Figure 3b: The OSPREy OR-L deployed in sun photometer mode.
The combined measurements of the four instruments are used to derive an unprecedented number of near-simultaneous atmospheric and oceanic parameters. For example, the sun-tracking capability provides sun photometer data products, which are expected to improve the atmospheric correction of ocean color satellite retrievals, as well as the derivation of water-leaving radiances and associated data products in optically complex (coastal) waters.
OSPREy deployments will also include monthly calibration monitoring in the field with a portable light source. Radiometric measurements are traceable to the irradiance scale of the National Institute of Standards and Technology (NIST) via the OSPREy Transfer Radiometer (OXR).
OSPREy radiometers are based on EPIC radiometers, which are hybrid systems with both fixed wavelength microradiometers and a hyperspectral spectrograph (Figure 4). The instruments feature a cluster of 18 or 19 temperature-stabilized microradiometers covering the wavelength range of 340–1,640 nm (UV to SWIR) at a spectral bandwidth of 10 nm. (Chap2)
The systems combine the superiorities of microradiometer technology (e.g., large dynamic range, excellent temporal stability, low stray light, and a high scan speed of up to 20 Hz) with the spectral resolution of a spectrograph. The spectrographs (models MMS UV-VIS II and MMS1 from Zeiss) feature a rugged, monolithic design where all optical components are firmly cemented to a body of UBK7 glass, resulting in high wavelength stability and reliability. Radiance radiometers have a small field of view (2.5°) to allow accurate retrievals of aerosol optical depth.

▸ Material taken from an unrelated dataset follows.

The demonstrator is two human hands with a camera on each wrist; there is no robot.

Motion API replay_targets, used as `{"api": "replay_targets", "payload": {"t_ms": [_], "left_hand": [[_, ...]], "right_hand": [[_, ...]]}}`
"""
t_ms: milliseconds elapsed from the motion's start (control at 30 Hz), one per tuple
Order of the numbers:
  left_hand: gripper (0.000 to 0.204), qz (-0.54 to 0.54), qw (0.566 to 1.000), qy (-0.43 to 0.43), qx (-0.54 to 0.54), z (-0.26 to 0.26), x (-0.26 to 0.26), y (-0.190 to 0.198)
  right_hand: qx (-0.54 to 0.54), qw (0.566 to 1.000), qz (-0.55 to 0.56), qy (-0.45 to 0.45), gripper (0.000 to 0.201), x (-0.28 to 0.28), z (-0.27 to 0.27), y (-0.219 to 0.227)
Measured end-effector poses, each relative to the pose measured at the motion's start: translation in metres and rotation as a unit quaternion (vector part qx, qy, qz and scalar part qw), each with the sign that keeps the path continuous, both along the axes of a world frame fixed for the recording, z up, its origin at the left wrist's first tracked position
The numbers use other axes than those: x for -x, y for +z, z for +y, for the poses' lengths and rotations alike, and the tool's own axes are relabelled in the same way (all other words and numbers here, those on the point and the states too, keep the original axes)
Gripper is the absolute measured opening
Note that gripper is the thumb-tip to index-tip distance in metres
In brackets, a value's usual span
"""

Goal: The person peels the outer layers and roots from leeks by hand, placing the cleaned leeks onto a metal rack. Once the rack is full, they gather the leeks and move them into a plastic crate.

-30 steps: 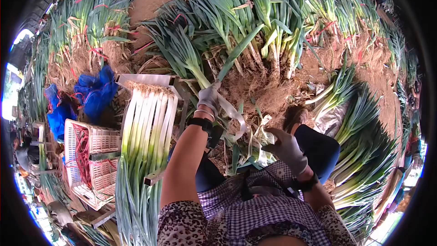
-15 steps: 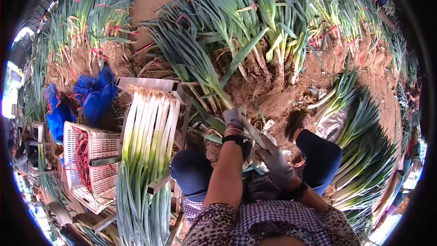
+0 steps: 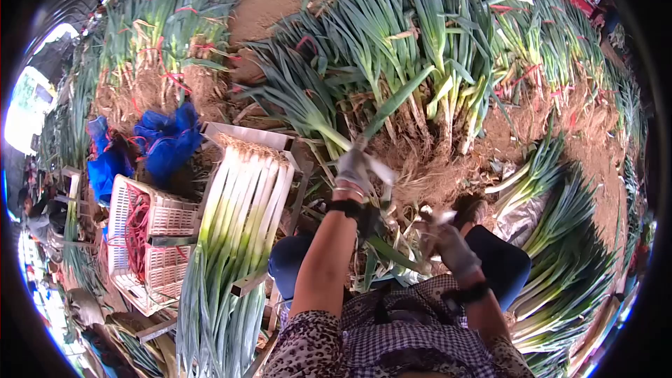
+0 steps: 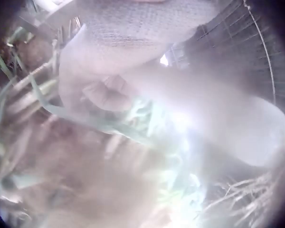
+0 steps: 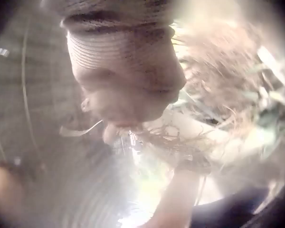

The collector of the irradiance radiometer has a novel diffuser made of two layers of different materials with excellent cosine law agreement over the full wavelength range. Microradiometers and the spectrograph are temperature regulated to better than ±0.1°C. The microradiometer cluster is installed in an inner housing filled with dry nitrogen for optimum long-term stability of optical filters and electronics.
Figure 4: An OSPREy radiance radiometer. The instrument is equipped with two Gershun tube assemblies, one for the microradiometer cluster and one for the spectrograph, both with a field of view of 2.5°. Microradiometer channels cover the wavelength range of 340–1,640 nm. The spectrograph is equipped with a filter-wheel assembly, outfitted with neutral density filters to increase the dynamic range of the spectrograph, an opaque disk to monitor dark offsets and determine internal stray light, and polarization filters to measure the polarization state of sky and sea radiance. Pictures from a digital video camera mounted collinearly with the Gershun tubes are used to confirm the radiance sensors are pointing accurately at the Sun, but also confirm the absence of contaminants (e.g., clouds across the solar disk and floating debris on the sea surface). Using these data, small alignment errors (e.g., leveling) of the sun-tracking mode can be easily quantified and corrected.
OSPREy Transfer Radiometers
The radiance and irradiance scales of the OSPREy project are linked to the radiometric scale maintained by the SIRCUS facility of the National Institute of Standards and Technology (NIST). The SIRCUS scale is transferred to OSPREy field instruments via two OSPREy Transfer Radiometers (OXRs), which are currently being developed at Biospherical Instruments (Figure 5a).
One OXR is equipped with a cosine collector for irradiance measurements and the other with radiance front optics. As one of the first activities for the project, an OXR prototype was developed to provide a platform for evaluating many of the design aspects of EPIC radiometers, the OXR-E (Figure 5b). (Chap4)
Figure 5a: The prototype OXR. Figure 5b: The OXR-E having its calibration checked at NIST.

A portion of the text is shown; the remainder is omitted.